PROBLEM TO SOLVE: In the entries below, spot each line with the word "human" and copy it.

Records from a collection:
________________

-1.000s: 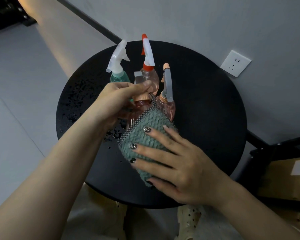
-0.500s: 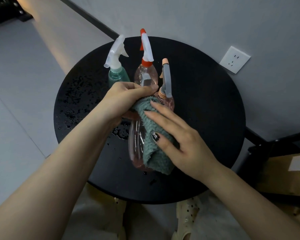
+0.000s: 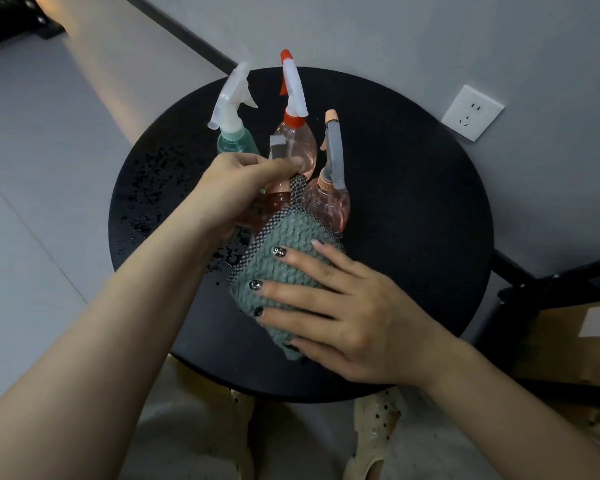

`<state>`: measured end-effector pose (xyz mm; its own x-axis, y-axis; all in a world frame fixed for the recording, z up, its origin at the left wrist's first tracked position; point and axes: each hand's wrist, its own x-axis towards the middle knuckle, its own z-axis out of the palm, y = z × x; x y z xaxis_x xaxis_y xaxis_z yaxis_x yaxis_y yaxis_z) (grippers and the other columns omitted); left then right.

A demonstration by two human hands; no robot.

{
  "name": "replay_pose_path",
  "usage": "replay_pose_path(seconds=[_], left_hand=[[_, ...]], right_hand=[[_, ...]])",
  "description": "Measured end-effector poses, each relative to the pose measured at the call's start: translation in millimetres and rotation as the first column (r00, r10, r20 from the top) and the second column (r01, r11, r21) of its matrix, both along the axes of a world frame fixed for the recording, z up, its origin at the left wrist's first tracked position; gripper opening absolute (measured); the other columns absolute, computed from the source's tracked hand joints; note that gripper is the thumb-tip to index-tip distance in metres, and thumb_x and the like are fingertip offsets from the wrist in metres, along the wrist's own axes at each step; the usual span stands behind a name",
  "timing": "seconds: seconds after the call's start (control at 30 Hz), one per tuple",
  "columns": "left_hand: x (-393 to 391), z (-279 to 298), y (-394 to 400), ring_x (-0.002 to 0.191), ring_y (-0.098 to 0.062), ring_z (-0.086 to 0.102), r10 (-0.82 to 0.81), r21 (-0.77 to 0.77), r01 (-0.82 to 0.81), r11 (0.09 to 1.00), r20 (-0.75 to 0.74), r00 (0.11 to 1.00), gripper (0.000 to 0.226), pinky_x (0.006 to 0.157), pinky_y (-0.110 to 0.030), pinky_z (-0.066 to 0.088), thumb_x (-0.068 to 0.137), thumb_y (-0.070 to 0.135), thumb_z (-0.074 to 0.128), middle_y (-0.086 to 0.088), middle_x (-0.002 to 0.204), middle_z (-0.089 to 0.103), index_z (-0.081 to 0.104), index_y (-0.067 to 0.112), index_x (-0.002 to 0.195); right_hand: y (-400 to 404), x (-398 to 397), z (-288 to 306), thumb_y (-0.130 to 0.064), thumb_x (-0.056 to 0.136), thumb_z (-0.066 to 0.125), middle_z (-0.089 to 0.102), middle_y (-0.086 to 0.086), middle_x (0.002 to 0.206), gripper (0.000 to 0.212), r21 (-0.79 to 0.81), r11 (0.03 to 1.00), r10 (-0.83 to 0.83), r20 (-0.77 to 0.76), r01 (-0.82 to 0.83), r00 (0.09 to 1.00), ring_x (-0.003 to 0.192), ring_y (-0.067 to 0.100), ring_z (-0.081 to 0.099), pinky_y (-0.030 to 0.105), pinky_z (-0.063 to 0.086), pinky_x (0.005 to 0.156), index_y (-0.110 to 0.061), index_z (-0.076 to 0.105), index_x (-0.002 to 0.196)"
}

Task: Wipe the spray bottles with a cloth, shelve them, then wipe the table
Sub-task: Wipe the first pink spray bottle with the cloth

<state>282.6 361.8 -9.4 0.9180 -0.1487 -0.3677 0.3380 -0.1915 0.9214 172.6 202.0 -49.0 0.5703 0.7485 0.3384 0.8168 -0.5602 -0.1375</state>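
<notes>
Left hand grips the bottle neck; its body runs down under the right hand, pressing the cloth flat

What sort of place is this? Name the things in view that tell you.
Probably a room in a home or small office, seen at a corner: a small round black table against a plain wall with a power socket, a tiled floor, and a cardboard box beside it.

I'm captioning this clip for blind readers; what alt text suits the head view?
A left hand grips a clear pink spray bottle while the right hand presses a grey-green knitted cloth around it, above a wet round black table holding three more spray bottles.
</notes>
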Motion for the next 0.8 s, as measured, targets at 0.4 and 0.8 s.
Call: replay_pose_path(seconds=[0.4,0.8], left_hand=[[-2.8,-3.7,-6.8,0.055,-0.014,0.062,-0.056,-0.004,0.056,0.998,-0.028,0.998,0.034,0.050,-0.023,0.051,0.073,0.037,0.075,-0.004,0.072,0.066,0.063,0.008,0.087],[0.6,-1.8,2.9,0.065,-0.020,0.061,-0.014,0.021,0.014,1.000,0.021,1.000,0.055,0.052,-0.022,0.045,0.076,0.040,0.073,-0.025,0.096,0.069,0.063,-0.006,0.104]], right_hand=[[3.7,5.1,2.9,-0.032,0.097,0.041,0.031,-0.008,0.152,0.044,0.304,0.851,-0.253,-0.477,0.428,0.842,0.143,0.013,0.023,0.034,0.032,0.113,-0.023,0.042,0.140],[6.5,-4.2,-0.2,-0.025,0.096,0.051,0.054,-0.001,0.137,0.028,-0.069,0.997,0.019,0.017,-0.018,1.000,0.137,0.027,0.035,0.047,0.025,0.114,-0.018,0.063,0.120]])
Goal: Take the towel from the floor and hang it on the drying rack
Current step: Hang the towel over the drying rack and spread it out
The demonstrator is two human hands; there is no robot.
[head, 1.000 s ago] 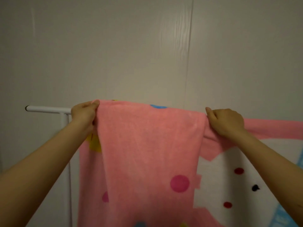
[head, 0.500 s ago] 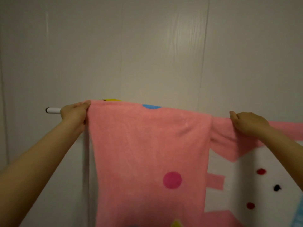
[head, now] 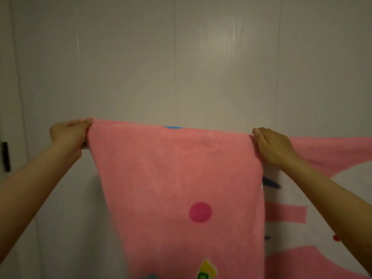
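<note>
now two hands, left (head: 68, 133) and right (head: 271, 146), each pinch one pink towel's (head: 177, 178) top edge.

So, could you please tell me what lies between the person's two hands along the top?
In the head view, the folded top edge of the pink towel spans from the left hand to the right hand; both grip it.

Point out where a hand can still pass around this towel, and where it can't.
Free: the wall side left of the left hand, and the open air above the towel top edge between both hands. Crowded: right of the right hand, where a second pink-and-white towel hangs close against the first.
</note>
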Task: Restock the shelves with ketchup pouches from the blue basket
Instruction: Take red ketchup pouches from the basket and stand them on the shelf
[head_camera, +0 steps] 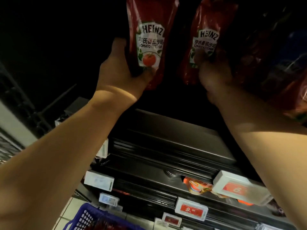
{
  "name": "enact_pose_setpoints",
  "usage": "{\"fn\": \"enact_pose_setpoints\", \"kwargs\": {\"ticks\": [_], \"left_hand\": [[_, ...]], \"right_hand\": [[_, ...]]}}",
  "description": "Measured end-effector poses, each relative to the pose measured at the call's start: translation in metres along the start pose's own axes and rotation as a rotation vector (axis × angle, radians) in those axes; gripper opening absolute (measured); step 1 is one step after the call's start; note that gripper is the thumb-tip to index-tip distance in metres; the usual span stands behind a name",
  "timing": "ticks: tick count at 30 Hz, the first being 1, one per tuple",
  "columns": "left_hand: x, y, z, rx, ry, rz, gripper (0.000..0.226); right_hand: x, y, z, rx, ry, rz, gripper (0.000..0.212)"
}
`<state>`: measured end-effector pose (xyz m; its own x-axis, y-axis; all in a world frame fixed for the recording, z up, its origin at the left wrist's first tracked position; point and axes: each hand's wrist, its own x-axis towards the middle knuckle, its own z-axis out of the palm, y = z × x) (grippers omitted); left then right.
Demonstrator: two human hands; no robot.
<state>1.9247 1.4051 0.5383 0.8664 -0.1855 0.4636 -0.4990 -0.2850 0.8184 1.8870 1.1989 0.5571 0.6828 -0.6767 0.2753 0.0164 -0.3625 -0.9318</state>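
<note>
Both arms reach up to a dark upper shelf. My left hand (119,70) grips a red Heinz ketchup pouch (150,30) by its lower left side, holding it upright. To its right, my right hand (214,73) holds the bottom of a second red ketchup pouch (207,30), its fingers over the label. More red pouches (285,90) sit in shadow at the right. The blue basket (86,218) shows at the bottom left, with red pouches dimly seen inside.
Below my arms run black shelf edges (166,146) with price tags, among them a red-and-white tag (191,209) and a larger one (235,188). An orange packet (197,186) lies on a lower shelf. Light floor tiles (66,211) show beside the basket.
</note>
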Motion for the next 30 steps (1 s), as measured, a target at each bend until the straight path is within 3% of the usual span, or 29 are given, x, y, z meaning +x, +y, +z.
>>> {"fn": "enact_pose_setpoints", "kwargs": {"ticks": [2, 6, 9, 16, 20, 25, 30], "left_hand": [[0.0, 0.002, 0.001, 0.062, 0.002, 0.0, 0.065], [0.011, -0.003, 0.011, 0.253, -0.011, 0.006, 0.065], [0.028, -0.002, 0.025, 0.324, -0.026, 0.022, 0.07], [0.078, -0.002, 0.079, 0.259, -0.126, -0.046, 0.068], [0.086, -0.003, 0.104, 0.19, -0.161, -0.057, 0.065], [0.08, -0.005, 0.099, 0.122, 0.054, 0.031, 0.074], [0.075, -0.007, 0.095, 0.101, -0.006, 0.064, 0.07]], "right_hand": [[0.013, -0.002, 0.012, -0.049, 0.052, 0.06, 0.055], [0.026, 0.001, 0.033, -0.256, 0.277, 0.061, 0.102], [0.028, 0.006, 0.049, -0.393, 0.256, 0.06, 0.123], [0.046, 0.019, 0.048, -0.42, 0.444, 0.116, 0.102], [0.052, 0.02, 0.039, -0.317, 0.39, 0.14, 0.096], [0.052, 0.02, 0.031, -0.346, 0.408, -0.007, 0.082], [0.05, 0.02, 0.036, -0.445, 0.396, -0.032, 0.077]]}}
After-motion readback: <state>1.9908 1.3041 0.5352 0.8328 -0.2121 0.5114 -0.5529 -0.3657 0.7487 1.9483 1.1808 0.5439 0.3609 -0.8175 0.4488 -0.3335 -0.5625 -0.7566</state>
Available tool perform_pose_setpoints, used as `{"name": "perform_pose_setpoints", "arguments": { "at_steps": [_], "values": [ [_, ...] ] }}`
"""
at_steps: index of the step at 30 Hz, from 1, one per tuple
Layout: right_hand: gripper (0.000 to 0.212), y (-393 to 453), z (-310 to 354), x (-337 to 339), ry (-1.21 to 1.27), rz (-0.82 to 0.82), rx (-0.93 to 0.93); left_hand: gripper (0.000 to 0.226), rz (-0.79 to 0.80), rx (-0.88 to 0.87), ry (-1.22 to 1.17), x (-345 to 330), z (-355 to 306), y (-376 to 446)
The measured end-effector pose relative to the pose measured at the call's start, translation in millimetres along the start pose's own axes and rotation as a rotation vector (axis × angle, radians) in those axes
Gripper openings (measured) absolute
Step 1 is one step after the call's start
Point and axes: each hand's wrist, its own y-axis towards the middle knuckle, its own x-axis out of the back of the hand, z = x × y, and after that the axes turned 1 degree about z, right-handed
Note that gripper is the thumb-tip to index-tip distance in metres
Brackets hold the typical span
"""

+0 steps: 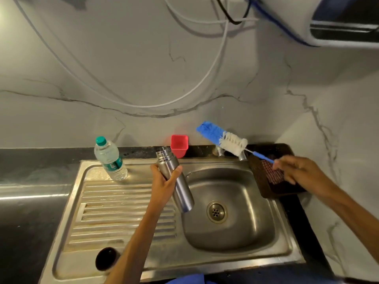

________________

FINISHED TASK:
A demonstration by two human hands; no robot.
The demonstrator is two human hands; there is no robot.
Demonstrator: two human hands; no robot.

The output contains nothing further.